- _PROBLEM TO SOLVE_
Only the lines holding the string "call" are needed; copy each of them from the data.

◇ ◇ ◇ ◇

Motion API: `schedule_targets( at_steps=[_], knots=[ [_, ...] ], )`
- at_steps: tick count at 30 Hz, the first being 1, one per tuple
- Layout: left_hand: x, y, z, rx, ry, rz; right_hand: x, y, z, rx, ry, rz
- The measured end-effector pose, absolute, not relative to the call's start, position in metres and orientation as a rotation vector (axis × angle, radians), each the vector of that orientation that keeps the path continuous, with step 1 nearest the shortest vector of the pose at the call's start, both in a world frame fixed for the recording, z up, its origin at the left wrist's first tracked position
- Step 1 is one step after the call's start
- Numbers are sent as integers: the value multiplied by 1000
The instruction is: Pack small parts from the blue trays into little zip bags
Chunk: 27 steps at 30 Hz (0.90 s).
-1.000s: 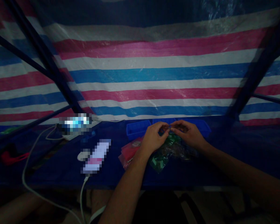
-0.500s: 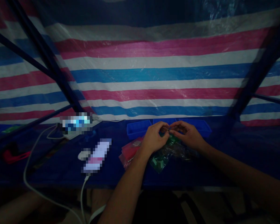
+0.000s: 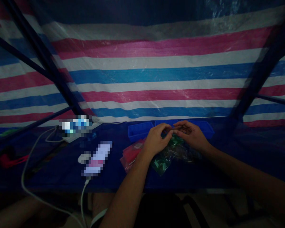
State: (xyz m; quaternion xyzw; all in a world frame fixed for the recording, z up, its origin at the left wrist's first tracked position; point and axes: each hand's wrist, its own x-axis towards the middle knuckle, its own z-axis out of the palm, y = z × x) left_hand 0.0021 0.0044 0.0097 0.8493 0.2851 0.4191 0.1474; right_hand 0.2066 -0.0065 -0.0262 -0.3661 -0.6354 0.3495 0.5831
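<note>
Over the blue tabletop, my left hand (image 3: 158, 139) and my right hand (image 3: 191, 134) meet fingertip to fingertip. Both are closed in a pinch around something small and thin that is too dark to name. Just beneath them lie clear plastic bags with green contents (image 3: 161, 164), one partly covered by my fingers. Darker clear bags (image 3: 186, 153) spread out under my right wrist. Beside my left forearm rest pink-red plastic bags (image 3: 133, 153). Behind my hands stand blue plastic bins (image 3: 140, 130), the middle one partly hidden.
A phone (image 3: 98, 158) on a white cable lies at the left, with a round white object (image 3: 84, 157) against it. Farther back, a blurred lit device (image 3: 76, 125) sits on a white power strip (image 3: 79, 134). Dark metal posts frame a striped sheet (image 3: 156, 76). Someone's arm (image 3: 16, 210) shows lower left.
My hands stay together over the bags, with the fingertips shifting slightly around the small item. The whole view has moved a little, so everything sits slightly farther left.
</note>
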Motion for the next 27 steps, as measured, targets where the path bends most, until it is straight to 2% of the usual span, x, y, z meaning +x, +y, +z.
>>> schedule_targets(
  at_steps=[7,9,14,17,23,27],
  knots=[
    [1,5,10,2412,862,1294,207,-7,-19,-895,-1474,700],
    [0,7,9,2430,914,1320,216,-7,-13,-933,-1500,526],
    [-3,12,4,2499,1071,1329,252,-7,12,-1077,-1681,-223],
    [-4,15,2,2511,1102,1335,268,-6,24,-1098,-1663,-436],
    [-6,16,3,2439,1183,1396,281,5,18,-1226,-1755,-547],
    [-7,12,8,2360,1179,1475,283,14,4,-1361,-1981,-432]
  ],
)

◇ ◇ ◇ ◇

- _ANSWER SECTION_
- The measured end-effector pose, absolute, not relative to the call's start, position in metres and orientation as a rotation vector (axis × angle, radians), each the vector of that orientation that keeps the path continuous, with step 1 nearest the shortest vector of the pose at the call's start, both in a world frame fixed for the recording, z up, its origin at the left wrist's first tracked position
- Step 1 is one step after the call's start

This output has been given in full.